I don’t like excuses for shoddy joinery.
For the most part my Marples bevel edge chisels are up to this task. But some joints demand a bit more refinement and more importantly, efficiency.
If you do a lot of dovetailing, then you’ll definitely benefit from some finer chisels.
A Fine Bevel
I have a dedicated set of fine bevel edge chisels for this reason. Ones where the bevel goes to an elegant, almost sharp point along the sides.
Not only do these make it easier to cut tight joints, but they help you to do it with more pace as well.
Shallow Cutting Angle
Since I have a dedicated set of dovetail chisels, I’m able to keep them set with a very shallow cutting angle.
This is perfect for giving a good deep chop with every cut.
Since the cleanest, most efficient way to cut any joint is to minimise the number of cuts you make, that shallow angle really counts.
Another tremendous benefit of a rather low cutting angle, (20-22 degrees) is that the chisel doesn’t have that nasty tendency to jump back past the gauge line. Efficient and clean.
Short & Agile
Along with a fine bevel, there are two other factors I consider important in a chisel for dovetailing.
Firstly I want high carbon/ O1 steel. That goes for all my tools.
Secondly I favour them short. Short blade and a short handle. Or butt chisels.
Butt chisels are about a third of the length of a conventional chisel. I love these for dovetailing because they’re stupendously agile.
When strength is less important, a tool may as well be optimised for handling purposes. I favour the butt chisels for cutting dovetails, because I can throw them straight on my lines and whack away. In the hand they feel more like a good knife than a chisel.

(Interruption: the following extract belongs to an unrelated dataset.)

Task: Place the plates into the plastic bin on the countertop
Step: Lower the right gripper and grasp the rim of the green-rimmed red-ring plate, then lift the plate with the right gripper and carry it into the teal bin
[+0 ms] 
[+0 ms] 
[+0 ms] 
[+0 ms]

When you’re cutting dovetails, it never comes as one joint. There’s always a few drawers to do with four joints in each of them. I find my fine edged, butt chisels indispensable for speed and efficiency.

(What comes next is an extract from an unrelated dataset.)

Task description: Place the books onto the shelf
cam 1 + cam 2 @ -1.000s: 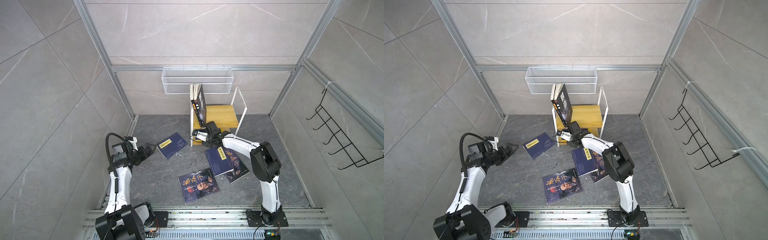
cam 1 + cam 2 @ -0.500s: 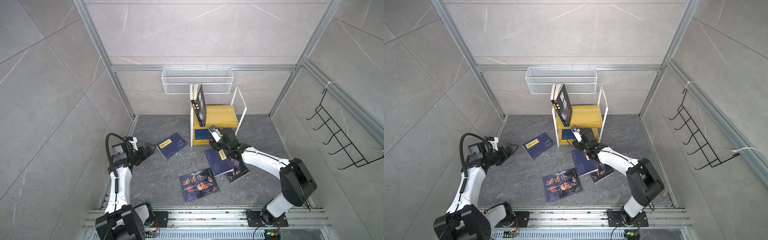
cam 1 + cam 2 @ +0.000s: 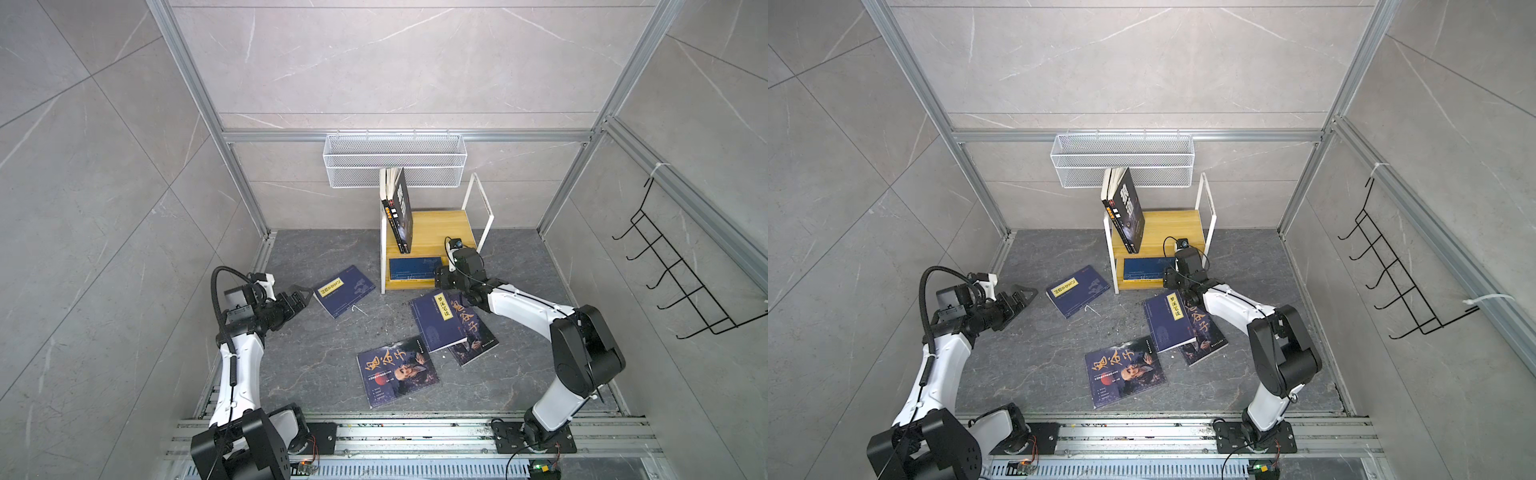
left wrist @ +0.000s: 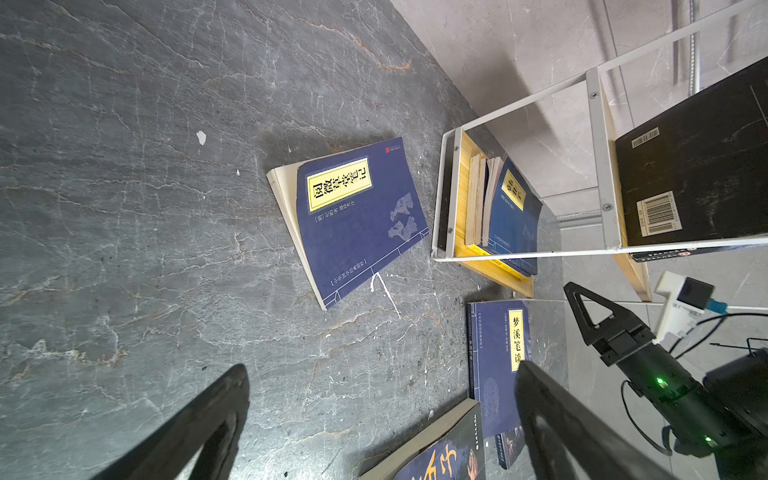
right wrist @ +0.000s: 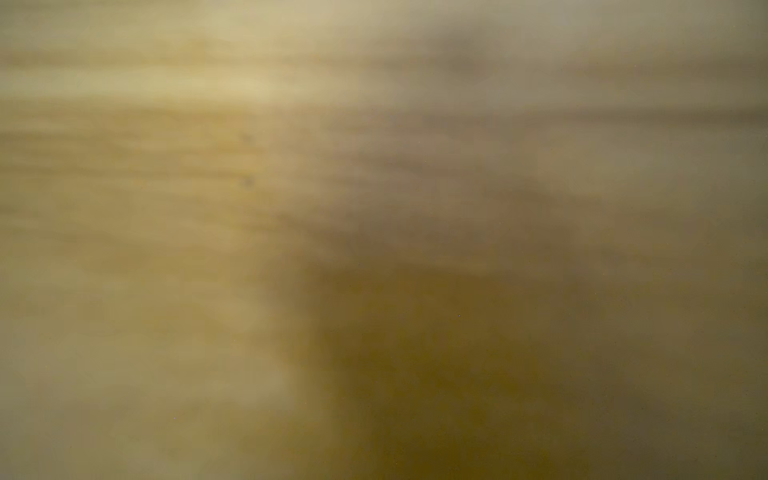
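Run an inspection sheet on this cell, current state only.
Surface: stone floor, dark grey, veined.
Job's things: four floor books, two overlapping; black book stands tilted on the shelf top tier; navy books stacked on lower tier.
Clutter: white flecks on floor.
Pincers: left pincer open, empty, beside leftmost floor book; right pincer at lower tier front, jaws unreadable.
Cables: black hose loops over left arm; thin cable at right wrist.
Surroundings: mesh basket on back wall; hook rack on right wall.

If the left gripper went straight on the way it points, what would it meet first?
Probably the navy book with the yellow label, lying flat on the floor between the open left gripper and the shelf; the gripper's height above the floor is unclear.
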Motion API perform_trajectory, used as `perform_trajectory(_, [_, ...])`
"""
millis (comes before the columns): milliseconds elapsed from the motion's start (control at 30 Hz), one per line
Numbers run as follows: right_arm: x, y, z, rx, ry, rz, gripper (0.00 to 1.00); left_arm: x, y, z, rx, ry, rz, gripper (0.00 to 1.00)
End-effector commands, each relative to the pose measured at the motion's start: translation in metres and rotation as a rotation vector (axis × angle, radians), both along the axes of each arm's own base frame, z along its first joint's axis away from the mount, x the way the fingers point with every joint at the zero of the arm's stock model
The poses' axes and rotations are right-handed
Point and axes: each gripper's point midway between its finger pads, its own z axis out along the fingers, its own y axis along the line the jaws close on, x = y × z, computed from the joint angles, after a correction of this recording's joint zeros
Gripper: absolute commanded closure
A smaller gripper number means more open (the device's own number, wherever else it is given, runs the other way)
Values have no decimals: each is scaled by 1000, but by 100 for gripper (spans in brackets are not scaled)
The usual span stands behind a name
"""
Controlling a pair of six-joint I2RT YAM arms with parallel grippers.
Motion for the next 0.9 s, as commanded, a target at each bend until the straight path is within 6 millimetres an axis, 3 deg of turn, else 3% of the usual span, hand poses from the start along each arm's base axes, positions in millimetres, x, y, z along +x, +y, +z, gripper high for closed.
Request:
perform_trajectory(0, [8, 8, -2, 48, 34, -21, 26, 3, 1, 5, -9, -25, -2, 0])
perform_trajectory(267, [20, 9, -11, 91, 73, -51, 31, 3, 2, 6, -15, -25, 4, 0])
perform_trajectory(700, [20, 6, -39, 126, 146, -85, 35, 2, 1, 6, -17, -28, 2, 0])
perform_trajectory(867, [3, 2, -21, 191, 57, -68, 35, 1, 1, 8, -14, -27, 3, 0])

These butt chisels are not designed for hitting with a mallet, but I’ve found they’re fairly well built and can take a bit of a pounding.

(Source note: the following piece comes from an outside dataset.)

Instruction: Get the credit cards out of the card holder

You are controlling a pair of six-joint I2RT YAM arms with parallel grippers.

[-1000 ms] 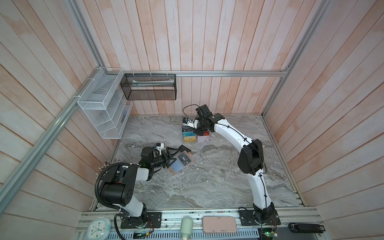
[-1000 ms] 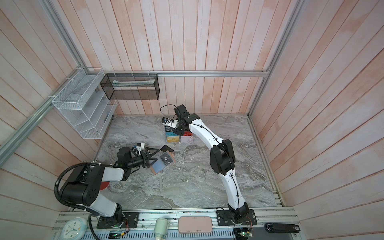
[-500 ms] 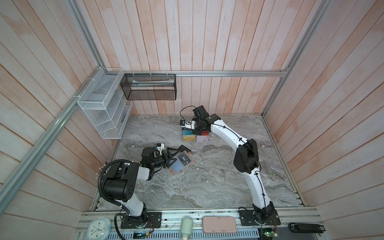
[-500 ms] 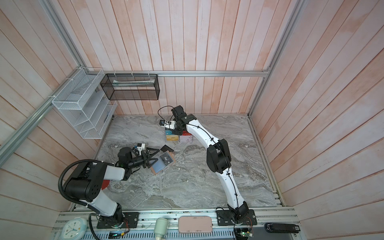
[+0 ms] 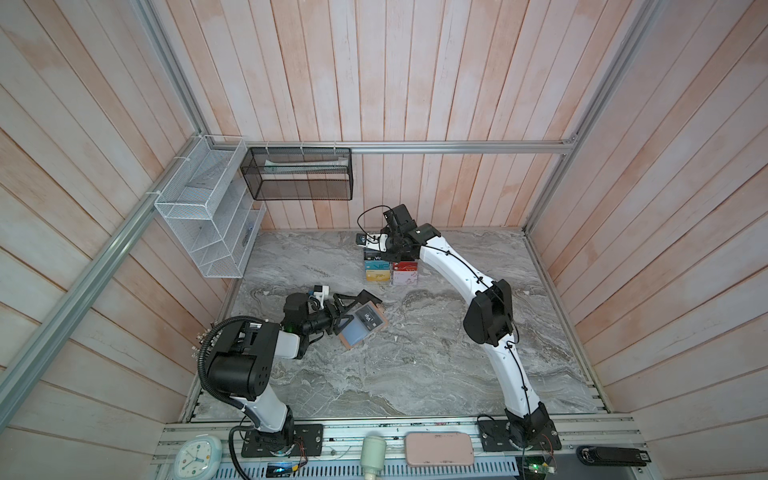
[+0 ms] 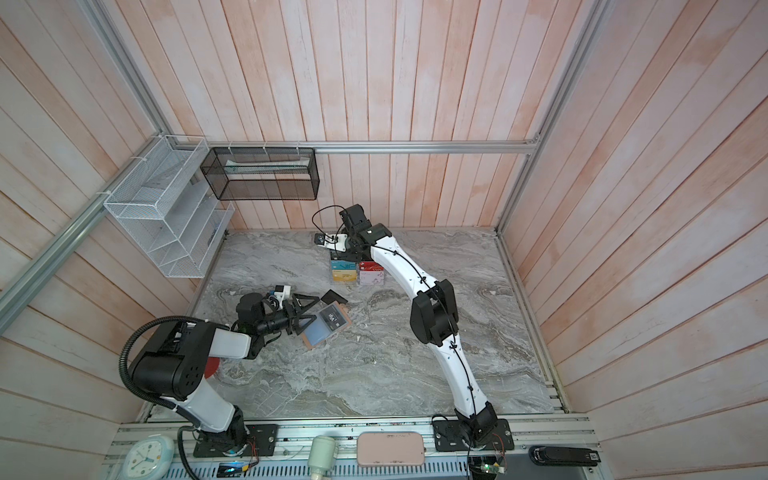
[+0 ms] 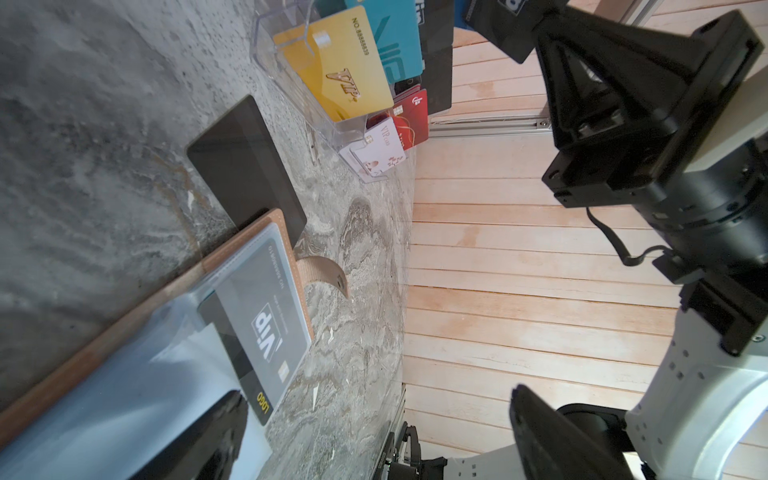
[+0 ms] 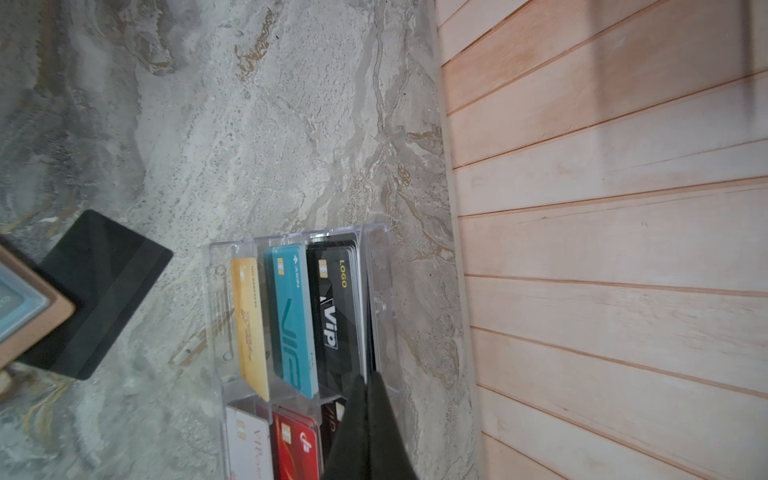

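"Vip", "LOGO" on black card (image 7: pixel 266 332)

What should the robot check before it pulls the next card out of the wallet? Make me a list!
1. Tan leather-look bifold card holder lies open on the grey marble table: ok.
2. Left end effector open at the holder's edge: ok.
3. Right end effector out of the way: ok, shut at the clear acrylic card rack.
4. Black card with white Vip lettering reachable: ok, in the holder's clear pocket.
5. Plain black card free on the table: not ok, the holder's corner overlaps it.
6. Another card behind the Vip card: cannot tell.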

You certainly wouldn’t want to be making deep mortises with them, they’re far too delicate for that sort of work, but they can take a swipe for dovetail waste removal. I suppose it’s more of a tap than what I’d call a twat.
The point being, that the edge is sharp and shallow, so it digs in will minimal force.
Skew Chisels For Dovetailing?
Yes and no.
You won’t use them for through dovetails.
But they are really useful in half blinds.
There’s some funny angles in the corners, and you need to remove waste whilst leaving the rest intact.
A skew chisel makes this awkward waste much more accessible.
If a joint’s not so fine then you can get away with a narrow straight chisel going in at an angle. The chisel will go in deeper than the waste to reach the point you need, but no one will know, as it won’t be seen.
If the half blind’s ridiculously fine, and the blind part of the joint comes very close to the face of the board, then that extra corner of the chisel can poke right out the front and be visible.
In that case I’ll use a skew.
Skew chisels don’t have to be expensive and you can even make your own.
I have a couple and they’re very useful. But they don’t get used as much as you’d probably think. If your wondering about buying one then you probably don’t need it. You will know when you need it.
Selecting Dovetail Chisels
Not to dismiss any other brands that are available, but my set of chisels for dovetailing, are from Ashley Isles.
It’s their fine bevel edge butt chisels that I use, rather than the equally suitable, elliptical face dovetail chisels also available from them.
I’ve had them for many years, as you can tell by looking at them – they’re no longer all as pretty as they started.
All I can say is they’ve been more than adequate for my needs, so I’ve never looked to replace them. And don’t feel I ever will.